I had a great homelab, but it took up a lot of space and consumed a lot of electricity. After moving to another country, it stood idle, and I was only able to take it with me thanks to a miracle and the existence of a land border. And now I need to move again, to another country. This time, alas, by plane. I had to sell quite a lot of hardware. Then I realized that this move was unlikely to be my last, and I wanted to do everything properly and write a series of articles about it.

Disclaimer: There are millions of ways to set up a homelab. That’s what makes it so great: no two homelabs are alike. This series of posts doesn’t claim to be the only definitive truth; it’s simply my vision of my homelab. In general, I’ll write more about planning, architecture, and adventures. Of course, I’ll periodically provide snippets and post some projects on GitHub/GitLab, but this series of articles won’t be a step-by-step guide. It’s something between a guide and fiction. In any case, you will need some prior knowledge or your own research to follow along with me, otherwise it will be extremely difficult for you to maintain your lab. But if you have any questions, feel free to ask them in the comments. Suggestions, constructive criticism, and other feedback are also welcome.

Requirements for a new homelab

Here is a rough list of my requirements for my next homelab:

1. First and foremost, the homelab must be flexible and modular.
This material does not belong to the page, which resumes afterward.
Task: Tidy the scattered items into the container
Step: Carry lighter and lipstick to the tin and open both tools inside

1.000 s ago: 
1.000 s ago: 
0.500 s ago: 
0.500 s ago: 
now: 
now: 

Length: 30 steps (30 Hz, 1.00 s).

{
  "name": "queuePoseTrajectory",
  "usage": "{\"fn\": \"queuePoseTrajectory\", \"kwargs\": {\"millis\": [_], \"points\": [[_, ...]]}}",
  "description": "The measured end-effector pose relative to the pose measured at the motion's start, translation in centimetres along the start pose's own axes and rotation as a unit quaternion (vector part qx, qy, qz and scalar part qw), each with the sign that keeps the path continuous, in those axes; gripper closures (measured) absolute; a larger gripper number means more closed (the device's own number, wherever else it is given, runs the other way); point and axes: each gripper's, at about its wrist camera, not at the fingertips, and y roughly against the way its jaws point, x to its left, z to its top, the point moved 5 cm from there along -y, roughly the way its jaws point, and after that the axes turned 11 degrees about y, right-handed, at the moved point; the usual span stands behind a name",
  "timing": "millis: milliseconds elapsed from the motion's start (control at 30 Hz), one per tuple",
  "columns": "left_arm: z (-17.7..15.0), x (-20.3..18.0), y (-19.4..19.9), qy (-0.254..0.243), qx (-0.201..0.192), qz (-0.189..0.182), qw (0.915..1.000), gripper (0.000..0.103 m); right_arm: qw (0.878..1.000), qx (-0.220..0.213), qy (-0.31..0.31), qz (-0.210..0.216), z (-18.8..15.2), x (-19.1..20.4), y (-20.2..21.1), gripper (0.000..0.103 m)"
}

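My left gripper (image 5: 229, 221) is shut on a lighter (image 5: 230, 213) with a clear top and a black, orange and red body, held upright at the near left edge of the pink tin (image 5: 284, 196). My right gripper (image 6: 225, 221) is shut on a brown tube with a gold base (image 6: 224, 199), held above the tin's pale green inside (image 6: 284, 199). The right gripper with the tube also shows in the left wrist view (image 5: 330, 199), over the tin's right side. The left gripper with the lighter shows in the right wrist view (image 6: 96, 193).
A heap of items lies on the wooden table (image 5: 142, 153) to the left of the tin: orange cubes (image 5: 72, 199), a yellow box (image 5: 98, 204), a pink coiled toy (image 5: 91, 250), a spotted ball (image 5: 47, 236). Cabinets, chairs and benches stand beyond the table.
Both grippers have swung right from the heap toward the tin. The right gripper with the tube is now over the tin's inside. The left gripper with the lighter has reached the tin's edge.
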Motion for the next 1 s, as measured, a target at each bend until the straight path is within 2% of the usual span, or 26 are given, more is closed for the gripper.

Right now, I need something compact in case I move. One day, I may settle in one place, and then the homelab can grow in size, but it should still be possible to downsize again. And in general, requirements may change along the way. Hence the conclusion: the lab must be modular, and the modules must be relatively compact.
2. Ideally, the main hardware should be transportable in one flight in my luggage. This’s so that I can be in a new place with my homelab (at least partially functional) right away, or fly back for my homelab a second time. Of course, I hope to move by land, but life doesn’t always ask what I want.
3. The homelab should also be fun and interesting from a software and hardware point of view, and only then should it be efficient. That’s why I want a HA cluster and software that is closer to a typical production.
4. I’m not a network engineer, but I’m occasionally interested in playing with the network, and I want huge bandwidth.

And here’s how I think it can all be solved:

1. I’ve sold most of my old hardware, keeping mainly the network and drives. New hardware, at least the main devices (where the most critical services are located), must be extremely compact so that the modules are easy to transport. Ideally, they should be USFF, such as the Lenovo P3 Tiny or Dell OptiPlex. Since the main hardware will be compact, the main type of storage will be NVMe SSD. However, this does not rule out the possibility that I may later want something larger, such as an HDD or GPU server. This’s fine if no important services, such as Vaultwarden or Nextcloud, are tied to it.
2. I can start with a single-node implementation. Multi-node configurations aren’t very suitable for compact solutions, even when using USFF PCs. In terms of hardware, I’m inclined towards the Minisforum MS-A2. It’s a truly compact PC with impressive capabilities. It can accommodate two 22110 NVMe M.2 drives and one U.2 7mm drive (or another 2280 M.2 drive instead). It also has up to 96 GB of DDR5 SO-DIMM RAM officially and up to 128 GB unofficially. There’s one PCIe x16 (logically x8) with support for bifurcation (splitting lines into separate devices). This means that you can add two more NVMe drives or install another good network card — another one, because out of the box there is already an Intel X710 with two SFP+ connectors (10 Gbps fiber optic each) and two other network cards with 2.5 Gbps 8P8C connectors each. The CPU is an AMD Ryzen 9 9955HX. Long story short: lots of power, excellent I/O. Perfect. Then I can buy more of the same and build a full-fledged cluster. The downside is Minisforum’s shitty support. People on the internet say that it’s very difficult to return a defective product, and there have been virtually no UEFI updates since release. I’d be happy to look at something else, but I haven’t found any alternatives with similar I/O capabilities. The closest thing is the Lenovo Thinkcentre Tiny with a substantial set of modifications, but it’s still not quite the same.
3. A more effective and practical solution would be something single-node with ZFS/Btrfs, podman containers, and maybe even some management software like Portainer. But that’s not as interesting to me. So, in terms of software, the choice falls on OKD (OpenShift) — I’m interested in tinkering with Kubernetes. Let’s start with using SNO, LVM for local storage (RWO) and NooBaa or Garage as S3 server. When there will be several nodes, I plan to use Rook Ceph for cluster storage (RWX) and S3. Additionally, I’ll try to adhere to IaC and DRY wherever possible and appropriate, and to be closer to the cattle approach instead of pet. If there were a lot of unfamiliar terms here, don’t worry: in the following posts, we’ll take a closer look at these technologies, and everything will become clearer.
4. Network between nodes — 2 aggregated SFP+ (luckily they’re available in MS-A2). And also 2 SFP+ for the internal Ceph network, when it’s deployed. That is, 20 Gbps for each network. Yes, I’m crazy. So what? The internal Ceph network is mainly needed to improve replication and recovery performance, and it’s also closer to a real setup and therefore more interesting. Two SFP+ ports are easy to add, and suitable Intel XL710 cards are available on Amazon. I plan to connect all of this to a Mikrotik CRS326-24S+2Q+RM. 24 SFP+ ports will allow me to connect up to six nodes. And two QSFP+ ports will be useful for potential network expansion, but more on that later.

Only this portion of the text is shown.